• [PROBLEM STATEMENT]:
Across the material below, how many lines hold the word "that"? Only the number should be given.

• [DATA EXCERPT]:
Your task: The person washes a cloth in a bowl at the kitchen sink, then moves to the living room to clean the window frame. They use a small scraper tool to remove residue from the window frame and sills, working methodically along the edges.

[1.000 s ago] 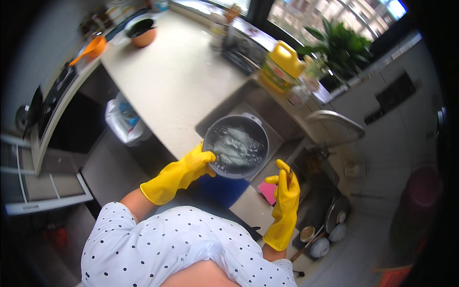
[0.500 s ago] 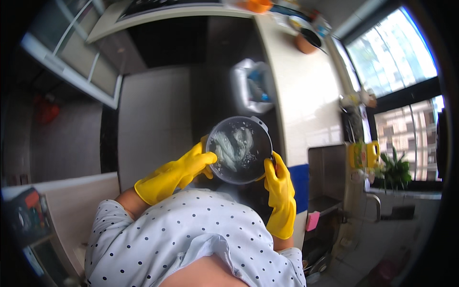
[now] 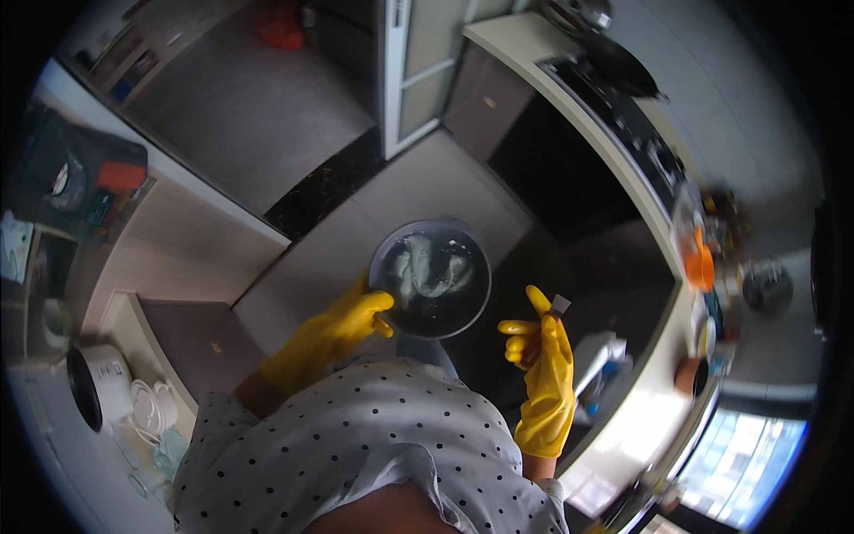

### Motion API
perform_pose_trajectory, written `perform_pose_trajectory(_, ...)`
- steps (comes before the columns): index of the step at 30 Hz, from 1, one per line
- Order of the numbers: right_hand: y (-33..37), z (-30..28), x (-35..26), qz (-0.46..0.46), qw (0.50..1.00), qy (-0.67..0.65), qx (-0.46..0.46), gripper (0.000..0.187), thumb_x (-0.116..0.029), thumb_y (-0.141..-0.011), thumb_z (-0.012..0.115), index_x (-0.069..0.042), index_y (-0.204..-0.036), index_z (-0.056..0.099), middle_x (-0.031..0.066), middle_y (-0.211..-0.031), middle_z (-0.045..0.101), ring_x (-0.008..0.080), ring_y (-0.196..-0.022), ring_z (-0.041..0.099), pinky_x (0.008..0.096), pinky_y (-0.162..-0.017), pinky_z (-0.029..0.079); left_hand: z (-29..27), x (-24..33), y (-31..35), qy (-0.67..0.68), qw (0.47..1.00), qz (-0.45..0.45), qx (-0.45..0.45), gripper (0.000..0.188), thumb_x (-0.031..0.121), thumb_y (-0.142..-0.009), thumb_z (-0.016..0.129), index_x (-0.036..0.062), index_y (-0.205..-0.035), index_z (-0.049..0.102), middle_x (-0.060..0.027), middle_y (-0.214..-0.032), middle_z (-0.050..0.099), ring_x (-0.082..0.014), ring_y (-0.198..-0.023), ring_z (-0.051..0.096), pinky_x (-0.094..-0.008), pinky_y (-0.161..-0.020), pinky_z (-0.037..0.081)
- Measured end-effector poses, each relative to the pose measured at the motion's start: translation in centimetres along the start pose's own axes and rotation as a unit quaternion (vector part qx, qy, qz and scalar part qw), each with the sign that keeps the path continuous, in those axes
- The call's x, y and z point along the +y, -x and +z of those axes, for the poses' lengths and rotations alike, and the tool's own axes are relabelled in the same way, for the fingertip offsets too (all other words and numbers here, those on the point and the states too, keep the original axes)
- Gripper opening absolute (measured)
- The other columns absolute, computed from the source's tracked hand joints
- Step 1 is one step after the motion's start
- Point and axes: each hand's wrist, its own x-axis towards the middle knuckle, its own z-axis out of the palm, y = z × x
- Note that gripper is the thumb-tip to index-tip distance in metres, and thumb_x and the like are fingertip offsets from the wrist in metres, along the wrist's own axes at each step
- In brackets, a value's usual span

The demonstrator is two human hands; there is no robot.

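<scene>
A round grey see-through basin (image 3: 481,298) is in front of my body, with dark water and a wet pale cloth (image 3: 427,271) in it. My yellow-gloved left hand (image 3: 360,316) grips the basin's left rim, thumb over the edge. To the right of the basin and apart from it is my right hand (image 3: 541,343), also in a yellow rubber glove. It holds a small scraper (image 3: 559,305) with a flat metal blade and what looks like a dark red handle, mostly hidden by the glove. Some of its fingers stick out loosely.
Along the right runs a counter with a gas stove (image 3: 627,125), a black wok (image 3: 614,64) and an orange pan-like vessel (image 3: 700,269). A bin with a white liner (image 3: 598,360) stands below it. At left are a white rice cooker (image 3: 102,384) and a sliding door frame (image 3: 398,98).
My view and body have turned left, away from the sink and window. My right hand has let go of the basin and moved right with the scraper. My left hand still grips the basin.
</scene>
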Motion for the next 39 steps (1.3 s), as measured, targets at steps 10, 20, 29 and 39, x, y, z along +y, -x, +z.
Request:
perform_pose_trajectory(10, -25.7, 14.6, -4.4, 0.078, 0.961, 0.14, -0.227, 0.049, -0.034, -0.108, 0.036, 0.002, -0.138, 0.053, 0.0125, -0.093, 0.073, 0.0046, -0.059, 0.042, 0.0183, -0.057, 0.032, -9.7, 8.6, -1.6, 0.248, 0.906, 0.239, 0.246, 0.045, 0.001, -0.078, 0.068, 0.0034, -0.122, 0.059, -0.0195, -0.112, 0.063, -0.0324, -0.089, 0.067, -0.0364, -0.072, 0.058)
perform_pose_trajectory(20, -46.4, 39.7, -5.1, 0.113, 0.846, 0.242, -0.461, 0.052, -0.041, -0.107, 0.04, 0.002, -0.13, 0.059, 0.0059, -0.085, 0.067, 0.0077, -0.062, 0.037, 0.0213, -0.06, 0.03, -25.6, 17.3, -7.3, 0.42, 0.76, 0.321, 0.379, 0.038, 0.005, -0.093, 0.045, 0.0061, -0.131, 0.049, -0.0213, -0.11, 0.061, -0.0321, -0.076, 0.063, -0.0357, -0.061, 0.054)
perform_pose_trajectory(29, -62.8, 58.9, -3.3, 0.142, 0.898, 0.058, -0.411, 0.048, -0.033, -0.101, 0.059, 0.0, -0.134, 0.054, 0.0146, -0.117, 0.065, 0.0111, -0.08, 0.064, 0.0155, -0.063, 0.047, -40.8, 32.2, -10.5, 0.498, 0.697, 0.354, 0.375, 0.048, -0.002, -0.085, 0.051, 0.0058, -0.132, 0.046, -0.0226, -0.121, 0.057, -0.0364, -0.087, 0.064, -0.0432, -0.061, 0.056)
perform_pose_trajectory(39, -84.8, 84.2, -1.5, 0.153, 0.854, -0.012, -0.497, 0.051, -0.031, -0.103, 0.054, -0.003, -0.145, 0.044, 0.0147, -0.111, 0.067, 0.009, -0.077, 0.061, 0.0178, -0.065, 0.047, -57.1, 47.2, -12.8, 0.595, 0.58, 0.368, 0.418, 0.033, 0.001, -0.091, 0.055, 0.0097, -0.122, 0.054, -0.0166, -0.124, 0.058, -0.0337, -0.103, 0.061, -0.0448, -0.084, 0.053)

• [REPLY]:
2